◆ Requirement ◆
Reading the records beneath this task, work out how many lines contain the word "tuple" and reply with only that number.

---------- Records provided ----------

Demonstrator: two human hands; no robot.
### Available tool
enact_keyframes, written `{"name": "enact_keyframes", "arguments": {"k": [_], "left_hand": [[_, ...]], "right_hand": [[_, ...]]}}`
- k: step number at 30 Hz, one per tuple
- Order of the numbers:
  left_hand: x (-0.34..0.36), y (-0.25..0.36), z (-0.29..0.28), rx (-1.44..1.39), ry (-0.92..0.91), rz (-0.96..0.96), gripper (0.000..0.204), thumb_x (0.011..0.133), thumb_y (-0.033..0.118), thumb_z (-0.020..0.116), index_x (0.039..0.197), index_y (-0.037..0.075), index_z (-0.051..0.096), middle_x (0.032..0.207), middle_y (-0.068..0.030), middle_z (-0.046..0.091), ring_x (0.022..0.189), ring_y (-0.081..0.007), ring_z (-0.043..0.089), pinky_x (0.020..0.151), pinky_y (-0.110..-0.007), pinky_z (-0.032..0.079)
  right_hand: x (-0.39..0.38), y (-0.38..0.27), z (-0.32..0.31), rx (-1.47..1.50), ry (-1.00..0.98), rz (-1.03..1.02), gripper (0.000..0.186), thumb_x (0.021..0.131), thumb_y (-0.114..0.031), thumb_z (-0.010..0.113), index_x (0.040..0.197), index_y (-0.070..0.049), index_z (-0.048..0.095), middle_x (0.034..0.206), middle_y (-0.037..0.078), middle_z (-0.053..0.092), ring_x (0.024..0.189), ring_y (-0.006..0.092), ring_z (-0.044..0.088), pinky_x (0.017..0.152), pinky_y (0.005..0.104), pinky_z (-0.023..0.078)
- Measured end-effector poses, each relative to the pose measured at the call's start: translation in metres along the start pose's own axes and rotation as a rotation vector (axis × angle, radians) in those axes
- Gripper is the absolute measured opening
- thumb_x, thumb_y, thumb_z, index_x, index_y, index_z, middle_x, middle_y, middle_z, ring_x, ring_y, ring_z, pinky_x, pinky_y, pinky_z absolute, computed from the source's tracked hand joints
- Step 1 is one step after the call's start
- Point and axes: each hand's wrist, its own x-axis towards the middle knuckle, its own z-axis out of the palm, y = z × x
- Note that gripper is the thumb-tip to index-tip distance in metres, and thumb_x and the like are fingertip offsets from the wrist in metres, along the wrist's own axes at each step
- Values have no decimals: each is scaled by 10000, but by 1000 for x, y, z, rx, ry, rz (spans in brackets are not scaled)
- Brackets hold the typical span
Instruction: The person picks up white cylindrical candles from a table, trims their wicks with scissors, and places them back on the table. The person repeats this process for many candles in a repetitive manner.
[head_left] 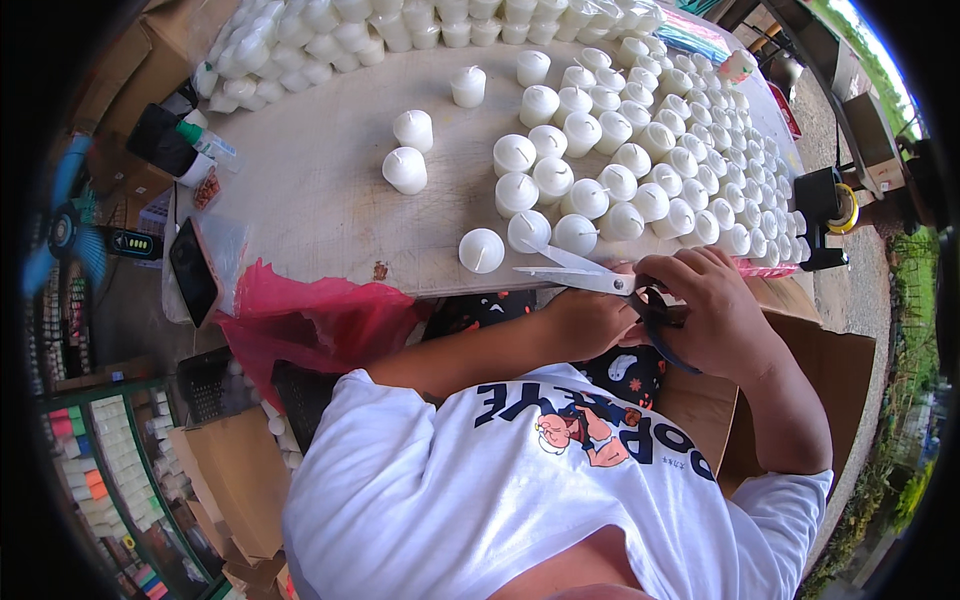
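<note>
My right hand [712, 305] is closed around the dark handles of a pair of scissors [580, 272]. Their silver blades are spread apart and point left, over the table's near edge. Close against the scissors, my left hand [590, 318] has its fingers curled in; what they hold, if anything, is hidden behind the right hand and the handles. Just past the blade tips stand white votive candles, the nearest being one candle [481, 250] with a short wick on top. Many more candles [640, 165] stand upright in rows toward the right.
Clear bags packed with white candles [330, 40] line the table's [310, 180] far side. A phone [195, 270] lies at the left edge, beside pink plastic [300, 320]. A tape dispenser [825, 215] is at the right corner. A cardboard box [800, 400] stands below my right arm.
</note>
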Motion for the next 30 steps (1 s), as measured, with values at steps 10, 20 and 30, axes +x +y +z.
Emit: {"name": "enact_keyframes", "arguments": {"k": [10, 20, 30], "left_hand": [[-7, -18, 13, -40, 39, 122, 515, 758, 265, 573, 1185, -20, 537, 1295, -187, 494, 1305, -330, 398, 1098, -456, 297], [-34, -39, 51, 51, -43, 95, 805, 752, 550, 601, 1323, -2, 472, 1428, -206, 394, 1343, -336, 348, 1127, -399, 255], [-27, -38, 68, 556, 87, 171, 458, 882, 329, 481, 1220, 22, 515, 1377, -137, 466, 1348, -273, 358, 1133, -379, 250]], "right_hand": [[19, 17, 43, 1225, -879, 159, 728, 875, -634, 516, 1163, 31, 590, 756, 39, 580, 717, 131, 581, 659, 249, 472], [27, 9, 55, 1351, -791, 151, 746, 845, -617, 581, 1184, 48, 567, 782, 51, 589, 736, 114, 564, 663, 231, 457], [24, -13, 82, 1367, -685, 140, 571, 921, -538, 526, 1180, -29, 532, 778, 28, 544, 730, 112, 543, 683, 241, 435]]}}
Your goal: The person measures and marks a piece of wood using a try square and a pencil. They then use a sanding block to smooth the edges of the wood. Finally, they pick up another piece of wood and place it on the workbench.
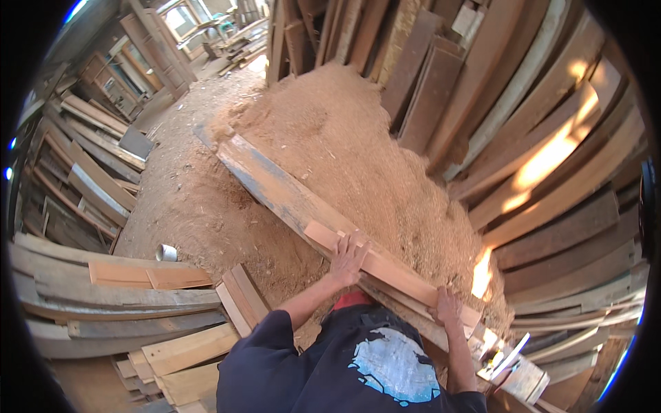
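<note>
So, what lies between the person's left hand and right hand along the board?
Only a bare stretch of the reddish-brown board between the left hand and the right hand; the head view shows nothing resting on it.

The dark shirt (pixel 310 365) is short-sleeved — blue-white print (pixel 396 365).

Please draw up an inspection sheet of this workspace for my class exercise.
Surface: long narrow bed, patchy grey and brown.
Job's things: reddish-brown plank lying along the bed.
Clutter: sawdust heap beside the bed; white cup-like object at left.
Hands: left hand on the plank, toward its far end; right hand toward its near end.
Cables: nothing seen.
Surroundings: leaning boards at right; piled boards at left.
</note>
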Demonstrator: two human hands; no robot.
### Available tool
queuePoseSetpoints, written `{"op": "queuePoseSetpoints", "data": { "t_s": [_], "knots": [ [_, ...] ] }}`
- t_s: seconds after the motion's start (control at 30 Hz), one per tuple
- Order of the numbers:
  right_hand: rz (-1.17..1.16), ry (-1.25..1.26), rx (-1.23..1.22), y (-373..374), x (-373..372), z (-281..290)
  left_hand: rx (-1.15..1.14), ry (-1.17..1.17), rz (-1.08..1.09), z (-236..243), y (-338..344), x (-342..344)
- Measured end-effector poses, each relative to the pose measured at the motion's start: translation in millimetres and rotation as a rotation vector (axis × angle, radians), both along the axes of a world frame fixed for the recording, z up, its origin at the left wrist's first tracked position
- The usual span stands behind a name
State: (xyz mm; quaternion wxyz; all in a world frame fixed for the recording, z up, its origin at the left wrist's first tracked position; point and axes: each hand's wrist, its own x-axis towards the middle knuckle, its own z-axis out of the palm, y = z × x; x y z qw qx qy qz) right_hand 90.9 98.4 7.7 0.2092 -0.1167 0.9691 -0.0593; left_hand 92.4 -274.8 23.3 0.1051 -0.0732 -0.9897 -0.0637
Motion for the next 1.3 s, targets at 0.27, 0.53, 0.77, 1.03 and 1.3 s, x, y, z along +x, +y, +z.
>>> {"op": "queuePoseSetpoints", "data": {
  "t_s": [0.27, 0.53, 0.77, 1.03, 1.3],
  "knots": [
    [0.094, -0.117, -0.015, 9, -20, 12, 1.013, -0.450, 0.471, -87, 41, 83],
    [0.023, -0.437, -0.313, 2, -4, 39, 2.390, -0.969, 0.527, -170, 63, 92],
    [-0.122, -0.347, -0.444, 1, 47, 32, 2.574, -0.810, 0.474, -105, 101, 91],
    [-0.239, -0.271, -0.611, -8, 42, 68, 2.502, -0.815, 0.413, -65, 89, 62],
    [-0.433, -0.259, -0.740, -44, -5, 84, 2.199, -0.530, 0.238, -49, 55, -62]
  ]
}}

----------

◆ Task solution ◆
2